◆ **Assigned task**:
Your answer should consist of all lines in the listing that hold the word "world".

◆ **Data extract**:
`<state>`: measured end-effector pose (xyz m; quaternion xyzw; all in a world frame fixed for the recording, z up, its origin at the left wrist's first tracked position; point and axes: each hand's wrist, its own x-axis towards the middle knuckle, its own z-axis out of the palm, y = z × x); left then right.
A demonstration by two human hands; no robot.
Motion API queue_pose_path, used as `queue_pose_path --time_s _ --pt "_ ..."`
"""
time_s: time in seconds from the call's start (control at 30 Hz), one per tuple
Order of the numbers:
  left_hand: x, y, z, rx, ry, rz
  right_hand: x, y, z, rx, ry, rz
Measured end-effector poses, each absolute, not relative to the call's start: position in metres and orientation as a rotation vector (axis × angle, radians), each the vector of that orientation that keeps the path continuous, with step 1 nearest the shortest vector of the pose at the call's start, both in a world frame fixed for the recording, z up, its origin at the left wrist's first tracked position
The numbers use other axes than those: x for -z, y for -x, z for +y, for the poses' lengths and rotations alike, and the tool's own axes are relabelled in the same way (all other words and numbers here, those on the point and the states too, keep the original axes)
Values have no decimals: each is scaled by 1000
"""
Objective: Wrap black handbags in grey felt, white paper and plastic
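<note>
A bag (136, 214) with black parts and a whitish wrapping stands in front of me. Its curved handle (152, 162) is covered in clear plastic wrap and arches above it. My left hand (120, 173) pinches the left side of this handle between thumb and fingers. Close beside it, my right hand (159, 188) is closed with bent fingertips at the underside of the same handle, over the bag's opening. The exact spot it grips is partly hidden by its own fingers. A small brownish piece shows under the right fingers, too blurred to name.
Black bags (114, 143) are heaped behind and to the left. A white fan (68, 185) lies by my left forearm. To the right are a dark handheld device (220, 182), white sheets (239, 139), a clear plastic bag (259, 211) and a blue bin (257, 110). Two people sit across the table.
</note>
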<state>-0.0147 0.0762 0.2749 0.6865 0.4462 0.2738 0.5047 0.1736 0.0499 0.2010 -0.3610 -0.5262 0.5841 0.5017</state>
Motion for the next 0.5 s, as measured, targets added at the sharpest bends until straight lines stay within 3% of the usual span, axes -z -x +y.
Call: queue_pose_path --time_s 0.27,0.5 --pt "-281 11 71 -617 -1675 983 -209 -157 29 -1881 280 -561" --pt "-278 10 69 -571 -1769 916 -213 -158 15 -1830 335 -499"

◆ **Response to this exercise**:
`<state>`: measured end-effector pose (xyz m; quaternion xyzw; all in a world frame fixed for the recording, z up, its origin at the left wrist's first tracked position; point and axes: each hand's wrist, its own x-axis towards the middle knuckle, its own z-axis out of the palm, y = z × x); left then right.
Measured end-effector poses, each absolute, not relative to the call's start: position in metres and orientation as a rotation vector (axis × angle, radians), each the vector of that orientation that keeps the path continuous, with step 1 nearest the shortest vector of the pose at the call's start, both in a world frame fixed for the recording, z up, its origin at the left wrist's first tracked position

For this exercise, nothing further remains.